§ Records for this task:

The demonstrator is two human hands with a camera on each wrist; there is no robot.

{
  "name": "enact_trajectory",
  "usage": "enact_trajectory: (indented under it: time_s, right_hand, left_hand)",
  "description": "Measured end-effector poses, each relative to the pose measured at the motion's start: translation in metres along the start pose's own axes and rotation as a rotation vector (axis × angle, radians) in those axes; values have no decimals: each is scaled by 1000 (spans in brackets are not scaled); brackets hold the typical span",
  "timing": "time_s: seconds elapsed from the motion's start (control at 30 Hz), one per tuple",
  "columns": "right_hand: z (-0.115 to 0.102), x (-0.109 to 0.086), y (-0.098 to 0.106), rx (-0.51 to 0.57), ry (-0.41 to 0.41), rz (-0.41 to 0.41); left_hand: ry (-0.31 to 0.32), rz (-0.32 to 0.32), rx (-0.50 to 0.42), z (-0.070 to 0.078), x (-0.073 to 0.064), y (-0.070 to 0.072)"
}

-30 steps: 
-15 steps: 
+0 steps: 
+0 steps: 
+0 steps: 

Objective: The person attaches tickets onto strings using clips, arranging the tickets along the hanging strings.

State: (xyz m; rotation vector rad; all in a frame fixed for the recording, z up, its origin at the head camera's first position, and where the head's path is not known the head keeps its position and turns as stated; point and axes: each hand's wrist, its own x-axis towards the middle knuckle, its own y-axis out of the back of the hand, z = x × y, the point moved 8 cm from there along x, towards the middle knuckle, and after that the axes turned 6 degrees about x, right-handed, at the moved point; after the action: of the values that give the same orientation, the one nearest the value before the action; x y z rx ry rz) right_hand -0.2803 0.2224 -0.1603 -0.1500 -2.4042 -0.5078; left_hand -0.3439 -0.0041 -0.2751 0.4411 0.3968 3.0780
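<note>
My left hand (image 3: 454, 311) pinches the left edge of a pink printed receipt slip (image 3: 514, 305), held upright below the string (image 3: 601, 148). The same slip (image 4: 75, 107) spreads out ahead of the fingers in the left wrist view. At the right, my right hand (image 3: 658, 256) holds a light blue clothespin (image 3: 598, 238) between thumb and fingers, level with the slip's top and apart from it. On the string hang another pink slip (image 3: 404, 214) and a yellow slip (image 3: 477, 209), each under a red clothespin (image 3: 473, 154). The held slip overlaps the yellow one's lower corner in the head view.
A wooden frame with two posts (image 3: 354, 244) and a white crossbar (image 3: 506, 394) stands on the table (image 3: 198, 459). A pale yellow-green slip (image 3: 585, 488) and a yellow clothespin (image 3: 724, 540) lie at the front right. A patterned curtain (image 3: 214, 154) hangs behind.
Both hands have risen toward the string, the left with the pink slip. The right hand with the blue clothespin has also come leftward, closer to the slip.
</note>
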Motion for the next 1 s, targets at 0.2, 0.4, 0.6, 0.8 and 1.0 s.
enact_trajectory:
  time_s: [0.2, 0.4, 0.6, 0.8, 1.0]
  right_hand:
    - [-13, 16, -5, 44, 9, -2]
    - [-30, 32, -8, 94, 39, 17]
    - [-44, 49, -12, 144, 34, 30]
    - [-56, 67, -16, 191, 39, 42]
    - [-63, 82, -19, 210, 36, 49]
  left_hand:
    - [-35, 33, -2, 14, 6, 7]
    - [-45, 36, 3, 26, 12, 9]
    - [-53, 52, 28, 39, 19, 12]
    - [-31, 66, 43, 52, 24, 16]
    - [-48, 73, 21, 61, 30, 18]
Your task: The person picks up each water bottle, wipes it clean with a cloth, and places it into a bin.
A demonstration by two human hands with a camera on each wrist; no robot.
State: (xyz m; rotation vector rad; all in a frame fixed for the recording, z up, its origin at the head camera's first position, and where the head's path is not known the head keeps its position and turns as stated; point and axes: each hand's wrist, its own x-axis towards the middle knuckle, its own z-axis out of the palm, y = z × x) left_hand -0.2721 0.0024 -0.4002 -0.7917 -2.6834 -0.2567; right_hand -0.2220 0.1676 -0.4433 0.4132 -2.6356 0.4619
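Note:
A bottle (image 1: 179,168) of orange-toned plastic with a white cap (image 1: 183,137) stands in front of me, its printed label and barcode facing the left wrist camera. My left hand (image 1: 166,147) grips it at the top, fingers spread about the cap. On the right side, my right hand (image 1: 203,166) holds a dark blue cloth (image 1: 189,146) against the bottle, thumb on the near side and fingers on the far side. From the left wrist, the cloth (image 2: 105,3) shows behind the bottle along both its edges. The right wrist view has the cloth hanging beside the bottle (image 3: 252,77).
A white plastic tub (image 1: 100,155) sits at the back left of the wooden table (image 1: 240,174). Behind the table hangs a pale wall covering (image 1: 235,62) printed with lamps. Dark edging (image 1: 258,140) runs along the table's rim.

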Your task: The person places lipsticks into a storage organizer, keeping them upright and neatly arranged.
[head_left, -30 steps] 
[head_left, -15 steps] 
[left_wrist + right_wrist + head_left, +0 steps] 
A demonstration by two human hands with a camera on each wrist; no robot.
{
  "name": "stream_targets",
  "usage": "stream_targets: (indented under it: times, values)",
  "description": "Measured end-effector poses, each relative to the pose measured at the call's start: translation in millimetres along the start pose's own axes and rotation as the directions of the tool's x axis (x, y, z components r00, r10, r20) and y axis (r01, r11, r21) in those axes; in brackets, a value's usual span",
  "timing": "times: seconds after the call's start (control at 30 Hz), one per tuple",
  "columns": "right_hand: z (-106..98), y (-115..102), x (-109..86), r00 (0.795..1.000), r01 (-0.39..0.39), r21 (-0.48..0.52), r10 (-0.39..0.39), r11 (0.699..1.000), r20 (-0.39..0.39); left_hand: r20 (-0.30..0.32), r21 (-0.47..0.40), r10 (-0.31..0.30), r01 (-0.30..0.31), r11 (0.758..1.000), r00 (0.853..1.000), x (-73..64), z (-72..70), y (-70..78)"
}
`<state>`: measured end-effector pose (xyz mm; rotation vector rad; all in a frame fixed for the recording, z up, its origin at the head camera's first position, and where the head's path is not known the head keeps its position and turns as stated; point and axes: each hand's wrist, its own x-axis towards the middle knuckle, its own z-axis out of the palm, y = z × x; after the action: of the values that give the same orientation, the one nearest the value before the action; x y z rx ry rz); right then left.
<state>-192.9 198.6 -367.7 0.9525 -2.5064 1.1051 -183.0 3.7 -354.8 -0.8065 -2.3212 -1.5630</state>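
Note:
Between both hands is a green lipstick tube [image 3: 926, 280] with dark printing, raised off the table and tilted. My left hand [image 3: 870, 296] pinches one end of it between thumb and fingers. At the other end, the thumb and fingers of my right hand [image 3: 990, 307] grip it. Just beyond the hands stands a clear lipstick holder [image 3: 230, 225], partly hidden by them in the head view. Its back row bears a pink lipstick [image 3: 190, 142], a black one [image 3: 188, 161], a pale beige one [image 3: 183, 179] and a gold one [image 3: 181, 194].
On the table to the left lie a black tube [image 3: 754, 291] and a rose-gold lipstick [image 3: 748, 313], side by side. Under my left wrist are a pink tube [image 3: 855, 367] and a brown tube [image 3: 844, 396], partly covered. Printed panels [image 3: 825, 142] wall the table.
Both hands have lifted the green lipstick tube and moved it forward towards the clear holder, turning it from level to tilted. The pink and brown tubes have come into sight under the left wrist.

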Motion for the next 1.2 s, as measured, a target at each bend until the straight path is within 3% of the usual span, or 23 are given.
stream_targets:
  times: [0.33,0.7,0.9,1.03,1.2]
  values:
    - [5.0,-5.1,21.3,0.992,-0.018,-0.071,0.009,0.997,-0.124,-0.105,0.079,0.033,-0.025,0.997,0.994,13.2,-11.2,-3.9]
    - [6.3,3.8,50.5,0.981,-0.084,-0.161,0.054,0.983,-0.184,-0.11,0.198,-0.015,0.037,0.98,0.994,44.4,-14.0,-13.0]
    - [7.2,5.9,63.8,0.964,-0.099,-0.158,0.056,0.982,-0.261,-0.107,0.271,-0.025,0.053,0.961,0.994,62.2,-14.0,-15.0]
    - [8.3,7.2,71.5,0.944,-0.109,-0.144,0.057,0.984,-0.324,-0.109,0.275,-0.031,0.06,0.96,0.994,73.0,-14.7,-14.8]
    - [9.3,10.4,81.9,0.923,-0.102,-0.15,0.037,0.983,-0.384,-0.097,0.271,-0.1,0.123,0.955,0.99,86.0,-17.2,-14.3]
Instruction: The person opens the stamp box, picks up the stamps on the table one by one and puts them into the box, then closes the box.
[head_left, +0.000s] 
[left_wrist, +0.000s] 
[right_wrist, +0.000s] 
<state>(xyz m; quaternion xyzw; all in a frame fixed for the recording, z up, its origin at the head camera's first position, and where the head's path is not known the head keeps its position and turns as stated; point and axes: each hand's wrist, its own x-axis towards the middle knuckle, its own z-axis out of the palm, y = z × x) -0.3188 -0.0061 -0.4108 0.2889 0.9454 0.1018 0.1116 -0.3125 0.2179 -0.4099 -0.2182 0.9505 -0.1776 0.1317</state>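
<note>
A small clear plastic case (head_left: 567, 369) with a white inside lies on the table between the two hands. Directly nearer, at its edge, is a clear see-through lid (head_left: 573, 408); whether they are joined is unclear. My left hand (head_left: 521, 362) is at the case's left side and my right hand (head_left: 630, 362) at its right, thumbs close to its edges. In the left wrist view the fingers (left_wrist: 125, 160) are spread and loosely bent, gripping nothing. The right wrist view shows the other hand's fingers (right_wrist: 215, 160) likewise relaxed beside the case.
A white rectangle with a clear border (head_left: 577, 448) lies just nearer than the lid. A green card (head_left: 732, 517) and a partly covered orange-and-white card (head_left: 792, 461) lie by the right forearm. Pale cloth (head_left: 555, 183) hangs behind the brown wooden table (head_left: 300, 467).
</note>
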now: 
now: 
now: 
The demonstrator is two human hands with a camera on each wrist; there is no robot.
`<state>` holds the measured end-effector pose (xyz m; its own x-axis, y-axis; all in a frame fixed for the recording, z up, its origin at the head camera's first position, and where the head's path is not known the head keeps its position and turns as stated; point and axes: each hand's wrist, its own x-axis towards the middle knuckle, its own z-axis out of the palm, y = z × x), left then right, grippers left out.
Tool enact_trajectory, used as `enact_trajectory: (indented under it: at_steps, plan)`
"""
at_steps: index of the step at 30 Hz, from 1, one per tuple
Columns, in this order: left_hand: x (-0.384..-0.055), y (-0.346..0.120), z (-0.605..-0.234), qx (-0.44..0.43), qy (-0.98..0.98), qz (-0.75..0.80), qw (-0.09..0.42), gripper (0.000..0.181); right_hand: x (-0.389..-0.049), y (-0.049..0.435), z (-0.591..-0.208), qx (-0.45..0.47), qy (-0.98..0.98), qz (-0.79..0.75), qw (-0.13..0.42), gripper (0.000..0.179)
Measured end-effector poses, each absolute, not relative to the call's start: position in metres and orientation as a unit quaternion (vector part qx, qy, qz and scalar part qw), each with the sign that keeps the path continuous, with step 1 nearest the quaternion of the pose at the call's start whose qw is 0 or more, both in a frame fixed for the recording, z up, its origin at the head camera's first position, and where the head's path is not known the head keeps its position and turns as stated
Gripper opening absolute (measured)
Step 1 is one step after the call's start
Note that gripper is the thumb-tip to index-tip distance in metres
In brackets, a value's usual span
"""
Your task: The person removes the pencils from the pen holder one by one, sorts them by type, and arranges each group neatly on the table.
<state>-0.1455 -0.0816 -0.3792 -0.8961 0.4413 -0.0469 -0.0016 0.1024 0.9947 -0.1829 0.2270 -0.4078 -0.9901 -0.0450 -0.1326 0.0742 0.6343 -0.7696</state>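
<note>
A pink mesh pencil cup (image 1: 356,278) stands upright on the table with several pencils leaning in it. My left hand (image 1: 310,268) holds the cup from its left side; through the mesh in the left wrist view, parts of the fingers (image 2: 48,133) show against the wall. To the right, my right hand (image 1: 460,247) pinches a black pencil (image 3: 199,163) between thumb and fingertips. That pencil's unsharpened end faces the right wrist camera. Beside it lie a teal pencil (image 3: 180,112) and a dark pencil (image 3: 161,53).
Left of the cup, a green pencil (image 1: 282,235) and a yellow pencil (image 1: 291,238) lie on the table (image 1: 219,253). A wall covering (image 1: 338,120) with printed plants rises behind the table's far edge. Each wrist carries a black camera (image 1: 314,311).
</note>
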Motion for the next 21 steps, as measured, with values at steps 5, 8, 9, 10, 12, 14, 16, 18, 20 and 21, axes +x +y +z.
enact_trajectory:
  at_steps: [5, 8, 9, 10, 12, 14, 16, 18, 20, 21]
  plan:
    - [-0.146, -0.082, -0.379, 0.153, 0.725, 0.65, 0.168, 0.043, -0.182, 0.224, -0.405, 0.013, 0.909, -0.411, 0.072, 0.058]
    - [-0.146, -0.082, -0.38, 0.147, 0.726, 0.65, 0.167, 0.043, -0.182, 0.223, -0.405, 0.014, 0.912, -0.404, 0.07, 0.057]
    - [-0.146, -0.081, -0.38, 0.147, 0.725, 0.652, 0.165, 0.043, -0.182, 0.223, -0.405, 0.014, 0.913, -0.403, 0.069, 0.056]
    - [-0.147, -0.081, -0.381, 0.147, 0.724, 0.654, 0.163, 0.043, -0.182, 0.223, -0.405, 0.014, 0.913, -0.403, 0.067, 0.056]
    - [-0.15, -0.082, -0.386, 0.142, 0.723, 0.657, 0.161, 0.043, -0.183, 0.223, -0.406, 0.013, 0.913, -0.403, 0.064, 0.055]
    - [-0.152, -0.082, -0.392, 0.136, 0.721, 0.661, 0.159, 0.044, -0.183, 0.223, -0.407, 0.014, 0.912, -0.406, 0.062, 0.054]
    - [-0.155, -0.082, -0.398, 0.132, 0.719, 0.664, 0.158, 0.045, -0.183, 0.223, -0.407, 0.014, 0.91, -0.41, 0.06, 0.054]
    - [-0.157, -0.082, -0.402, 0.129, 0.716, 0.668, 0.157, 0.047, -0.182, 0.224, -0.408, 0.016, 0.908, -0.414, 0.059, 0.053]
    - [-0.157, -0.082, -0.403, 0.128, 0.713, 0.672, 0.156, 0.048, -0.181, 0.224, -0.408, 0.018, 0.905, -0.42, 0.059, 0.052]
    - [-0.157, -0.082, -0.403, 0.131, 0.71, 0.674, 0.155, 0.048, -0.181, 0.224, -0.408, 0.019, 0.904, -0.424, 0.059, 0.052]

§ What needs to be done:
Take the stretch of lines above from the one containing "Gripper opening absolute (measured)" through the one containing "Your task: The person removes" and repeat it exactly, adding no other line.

§ Response:
Gripper opening absolute (measured)
Step 1 is one step after the call's start
Note that gripper is the thumb-tip to index-tip distance in metres
In brackets, a value's usual span
"""
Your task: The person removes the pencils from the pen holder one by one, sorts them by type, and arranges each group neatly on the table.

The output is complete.